- **WHAT IS NEEDED**
Each entry that follows must be output without any deviation.

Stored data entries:
==*==

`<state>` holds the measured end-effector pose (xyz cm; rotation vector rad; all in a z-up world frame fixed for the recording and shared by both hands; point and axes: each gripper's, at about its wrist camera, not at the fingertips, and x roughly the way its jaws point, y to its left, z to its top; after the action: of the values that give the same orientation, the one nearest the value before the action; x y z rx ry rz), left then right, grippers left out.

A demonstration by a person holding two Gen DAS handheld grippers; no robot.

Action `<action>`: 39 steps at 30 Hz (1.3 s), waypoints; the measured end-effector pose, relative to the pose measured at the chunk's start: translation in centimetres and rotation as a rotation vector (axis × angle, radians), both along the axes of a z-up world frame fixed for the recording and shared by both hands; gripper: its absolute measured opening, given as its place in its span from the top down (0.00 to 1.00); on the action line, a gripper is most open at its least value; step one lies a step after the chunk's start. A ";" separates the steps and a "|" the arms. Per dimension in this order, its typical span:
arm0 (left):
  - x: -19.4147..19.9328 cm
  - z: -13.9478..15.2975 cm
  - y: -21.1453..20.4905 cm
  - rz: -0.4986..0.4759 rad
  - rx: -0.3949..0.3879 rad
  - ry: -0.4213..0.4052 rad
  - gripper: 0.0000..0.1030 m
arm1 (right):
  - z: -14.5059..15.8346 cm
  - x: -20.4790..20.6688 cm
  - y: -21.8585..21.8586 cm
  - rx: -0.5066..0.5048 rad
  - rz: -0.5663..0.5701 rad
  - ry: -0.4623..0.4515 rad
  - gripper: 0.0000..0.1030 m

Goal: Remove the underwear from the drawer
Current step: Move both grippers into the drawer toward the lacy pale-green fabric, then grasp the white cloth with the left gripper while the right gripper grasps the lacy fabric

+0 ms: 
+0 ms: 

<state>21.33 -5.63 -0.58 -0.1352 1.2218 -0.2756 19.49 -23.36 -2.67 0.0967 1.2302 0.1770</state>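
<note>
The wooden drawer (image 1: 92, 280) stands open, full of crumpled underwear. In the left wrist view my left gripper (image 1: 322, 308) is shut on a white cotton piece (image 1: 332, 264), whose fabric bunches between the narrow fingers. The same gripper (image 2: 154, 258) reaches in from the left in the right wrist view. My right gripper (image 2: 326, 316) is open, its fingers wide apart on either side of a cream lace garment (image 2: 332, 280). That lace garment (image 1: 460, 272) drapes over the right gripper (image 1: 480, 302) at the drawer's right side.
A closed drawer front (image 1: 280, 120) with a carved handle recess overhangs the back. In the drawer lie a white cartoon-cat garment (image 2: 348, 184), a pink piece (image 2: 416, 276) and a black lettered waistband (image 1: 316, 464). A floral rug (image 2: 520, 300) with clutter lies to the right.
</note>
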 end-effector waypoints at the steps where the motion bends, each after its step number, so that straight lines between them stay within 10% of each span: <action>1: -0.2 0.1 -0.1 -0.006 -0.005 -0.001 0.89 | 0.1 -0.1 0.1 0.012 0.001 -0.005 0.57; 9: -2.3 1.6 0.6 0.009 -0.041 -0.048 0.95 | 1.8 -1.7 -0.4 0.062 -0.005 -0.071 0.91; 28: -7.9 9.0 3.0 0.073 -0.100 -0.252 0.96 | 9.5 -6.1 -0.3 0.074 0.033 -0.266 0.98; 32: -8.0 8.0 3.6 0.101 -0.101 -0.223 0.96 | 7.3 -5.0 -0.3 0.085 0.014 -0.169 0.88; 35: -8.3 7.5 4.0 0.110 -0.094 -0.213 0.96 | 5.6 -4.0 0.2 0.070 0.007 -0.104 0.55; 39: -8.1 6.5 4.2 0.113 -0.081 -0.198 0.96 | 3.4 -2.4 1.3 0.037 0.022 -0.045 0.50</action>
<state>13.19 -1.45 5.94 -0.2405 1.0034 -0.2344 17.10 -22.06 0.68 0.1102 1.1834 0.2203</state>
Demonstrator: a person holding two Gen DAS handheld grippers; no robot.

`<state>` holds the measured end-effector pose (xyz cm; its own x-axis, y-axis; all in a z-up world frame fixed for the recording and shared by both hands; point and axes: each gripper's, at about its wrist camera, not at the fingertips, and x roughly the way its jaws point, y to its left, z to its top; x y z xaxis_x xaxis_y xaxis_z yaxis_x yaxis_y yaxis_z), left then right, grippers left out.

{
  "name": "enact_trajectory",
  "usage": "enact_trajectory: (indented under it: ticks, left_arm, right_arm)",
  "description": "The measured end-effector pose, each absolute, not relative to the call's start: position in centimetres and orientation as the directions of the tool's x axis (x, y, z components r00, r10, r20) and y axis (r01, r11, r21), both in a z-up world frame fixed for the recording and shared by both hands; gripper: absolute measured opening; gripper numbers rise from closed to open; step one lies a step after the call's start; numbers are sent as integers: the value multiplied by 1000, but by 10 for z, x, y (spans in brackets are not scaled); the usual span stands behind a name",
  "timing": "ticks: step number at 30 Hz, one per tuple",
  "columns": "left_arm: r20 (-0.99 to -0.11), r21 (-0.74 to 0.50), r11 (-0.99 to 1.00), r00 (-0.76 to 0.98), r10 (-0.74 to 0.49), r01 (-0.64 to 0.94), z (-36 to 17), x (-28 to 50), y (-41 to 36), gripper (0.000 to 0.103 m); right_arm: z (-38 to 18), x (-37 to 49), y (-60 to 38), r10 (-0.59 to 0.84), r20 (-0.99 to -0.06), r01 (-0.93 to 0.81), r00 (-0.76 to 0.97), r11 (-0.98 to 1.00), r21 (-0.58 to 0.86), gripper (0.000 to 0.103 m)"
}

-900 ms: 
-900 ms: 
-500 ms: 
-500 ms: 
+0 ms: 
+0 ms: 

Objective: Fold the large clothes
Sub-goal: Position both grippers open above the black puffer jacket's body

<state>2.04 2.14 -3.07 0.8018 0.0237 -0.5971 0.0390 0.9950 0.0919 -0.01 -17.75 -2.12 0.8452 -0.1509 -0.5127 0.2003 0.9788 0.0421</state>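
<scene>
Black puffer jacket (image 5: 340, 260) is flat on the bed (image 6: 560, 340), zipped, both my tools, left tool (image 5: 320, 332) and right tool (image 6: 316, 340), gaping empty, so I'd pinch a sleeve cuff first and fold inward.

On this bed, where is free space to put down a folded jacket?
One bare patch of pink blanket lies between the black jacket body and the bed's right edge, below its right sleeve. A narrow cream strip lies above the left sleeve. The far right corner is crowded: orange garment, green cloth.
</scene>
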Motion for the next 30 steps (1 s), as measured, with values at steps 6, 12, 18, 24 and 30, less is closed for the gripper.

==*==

- **RESPONSE FOR THIS EXERCISE**
`<state>` holds the measured end-effector pose (xyz cm; rotation vector rad; all in a z-up world frame fixed for the recording and shared by both hands; point and axes: each gripper's, at about its wrist camera, not at the fingertips, and x roughly the way its jaws point, y to its left, z to its top; after the action: of the values that give the same orientation, the one nearest the value before the action; x y z rx ry rz), left then right, grippers left out.

A demonstration by a person holding two Gen DAS handheld grippers; no robot.

Action `<action>`: 39 steps at 30 Hz (1.3 s), waypoints; the measured end-effector pose, relative to the pose measured at the chunk's start: translation in centimetres and rotation as a rotation vector (axis × angle, radians), both along the axes of a z-up world frame fixed for the recording and shared by both hands; gripper: its absolute measured opening, given as its place in its span from the top down (0.00 to 1.00); on the action line, a gripper is most open at its least value; step one lies a step after the chunk's start. A ";" separates the steps and a "|" the arms. Per dimension in this order, its typical span:
arm0 (left):
  - x: -19.4147..19.9328 cm
  - z: -13.9478..15.2975 cm
  - y: -21.1453..20.4905 cm
  - rz: -0.4986..0.4759 rad
  - rx: -0.3949..0.3879 rad
  - ry: -0.4213..0.4052 rad
  - gripper: 0.0000..0.1030 m
arm1 (right):
  - z: -14.5059..15.8346 cm
  - x: -20.4790..20.6688 cm
  - y: -21.8585..21.8586 cm
  - rx: -0.5066..0.5048 rad
  - rz: -0.5663..0.5701 rad
  - ry: -0.4623..0.4515 rad
  - gripper: 0.0000..0.1030 m

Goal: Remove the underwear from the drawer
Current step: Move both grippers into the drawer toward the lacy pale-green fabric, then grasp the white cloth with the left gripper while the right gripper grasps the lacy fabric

+0 ms: 
+0 ms: 

<state>21.33 -5.63 -0.58 -0.1352 1.2218 -0.2756 19.49 -23.36 -2.67 0.0967 1.2302 0.1770</state>
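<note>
The wooden drawer (image 1: 92, 280) stands open, full of crumpled underwear. In the left wrist view my left gripper (image 1: 322, 308) is shut on a white cotton piece (image 1: 332, 264), whose fabric bunches between the narrow fingers. The same gripper (image 2: 154, 258) reaches in from the left in the right wrist view. My right gripper (image 2: 326, 316) is open, its fingers wide apart on either side of a cream lace garment (image 2: 332, 280). That lace garment (image 1: 460, 272) drapes over the right gripper (image 1: 480, 302) at the drawer's right side.
A closed drawer front (image 1: 280, 120) with a carved handle recess overhangs the back. In the drawer lie a white cartoon-cat garment (image 2: 348, 184), a pink piece (image 2: 416, 276) and a black lettered waistband (image 1: 316, 464). A floral rug (image 2: 520, 300) with clutter lies to the right.
</note>
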 end-effector waypoints at the steps where the motion bends, each after its step number, so that straight lines between them stay within 10% of each span: <action>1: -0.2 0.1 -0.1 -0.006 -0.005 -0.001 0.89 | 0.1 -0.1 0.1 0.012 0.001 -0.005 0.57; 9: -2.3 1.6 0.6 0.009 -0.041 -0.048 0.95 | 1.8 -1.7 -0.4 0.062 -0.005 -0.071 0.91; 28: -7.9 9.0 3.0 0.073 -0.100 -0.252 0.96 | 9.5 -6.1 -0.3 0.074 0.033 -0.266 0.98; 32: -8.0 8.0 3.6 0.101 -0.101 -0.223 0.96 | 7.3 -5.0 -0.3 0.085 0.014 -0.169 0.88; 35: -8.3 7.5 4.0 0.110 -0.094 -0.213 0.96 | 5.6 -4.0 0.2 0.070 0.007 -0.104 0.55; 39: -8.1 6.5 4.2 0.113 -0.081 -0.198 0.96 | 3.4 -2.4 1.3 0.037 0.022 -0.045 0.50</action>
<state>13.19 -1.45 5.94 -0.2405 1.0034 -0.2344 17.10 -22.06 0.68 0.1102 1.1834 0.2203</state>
Demonstrator: a person holding two Gen DAS handheld grippers; no robot.

`<state>` holds the measured end-effector pose (xyz cm; its own x-axis, y-axis; all in a z-up world frame fixed for the recording and shared by both hands; point and axes: each gripper's, at about its wrist camera, not at the fingertips, and x roughly the way its jaws point, y to its left, z to its top; x y z xaxis_x xaxis_y xaxis_z yaxis_x yaxis_y yaxis_z), left then right, grippers left out.

{
  "name": "enact_trajectory",
  "usage": "enact_trajectory: (indented under it: ticks, left_arm, right_arm)",
  "description": "The measured end-effector pose, each absolute, not relative to the call's start: position in centimetres and orientation as the directions of the tool's x axis (x, y, z components r00, r10, r20) and y axis (r01, r11, r21), both in a z-up world frame fixed for the recording and shared by both hands; gripper: absolute measured opening; gripper numbers rise from closed to open; step one lies a step after the call's start; numbers are sent as integers: the value multiplied by 1000, but by 10 for z, x, y (spans in brackets are not scaled); the usual span stands behind a name",
  "timing": "ticks: step number at 30 Hz, one per tuple",
  "columns": "left_arm: r20 (-0.99 to -0.11), r21 (-0.74 to 0.50), r11 (-0.99 to 1.00), r00 (-0.76 to 0.98), r10 (-0.74 to 0.49), r01 (-0.64 to 0.94), z (-36 to 17), x (-28 to 50), y (-41 to 36), gripper (0.000 to 0.103 m); right_arm: z (-38 to 18), x (-37 to 49), y (-60 to 38), r10 (-0.59 to 0.84), r20 (-0.99 to -0.06), r01 (-0.93 to 0.81), r00 (-0.76 to 0.97), r11 (-0.98 to 1.00), r21 (-0.58 to 0.86), gripper (0.000 to 0.103 m)"
}

-900 ms: 
-900 ms: 
-500 ms: 
-500 ms: 
+0 ms: 
+0 ms: 

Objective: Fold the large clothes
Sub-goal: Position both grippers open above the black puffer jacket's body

<state>2.04 2.14 -3.07 0.8018 0.0237 -0.5971 0.0390 0.9950 0.0919 -0.01 -17.75 -2.12 0.8452 -0.1509 -0.5127 0.2003 0.9788 0.0421</state>
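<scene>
Black puffer jacket (image 5: 340, 260) is flat on the bed (image 6: 560, 340), zipped, both my tools, left tool (image 5: 320, 332) and right tool (image 6: 316, 340), gaping empty, so I'd pinch a sleeve cuff first and fold inward.

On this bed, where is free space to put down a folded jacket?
One bare patch of pink blanket lies between the black jacket body and the bed's right edge, below its right sleeve. A narrow cream strip lies above the left sleeve. The far right corner is crowded: orange garment, green cloth.
</scene>
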Motion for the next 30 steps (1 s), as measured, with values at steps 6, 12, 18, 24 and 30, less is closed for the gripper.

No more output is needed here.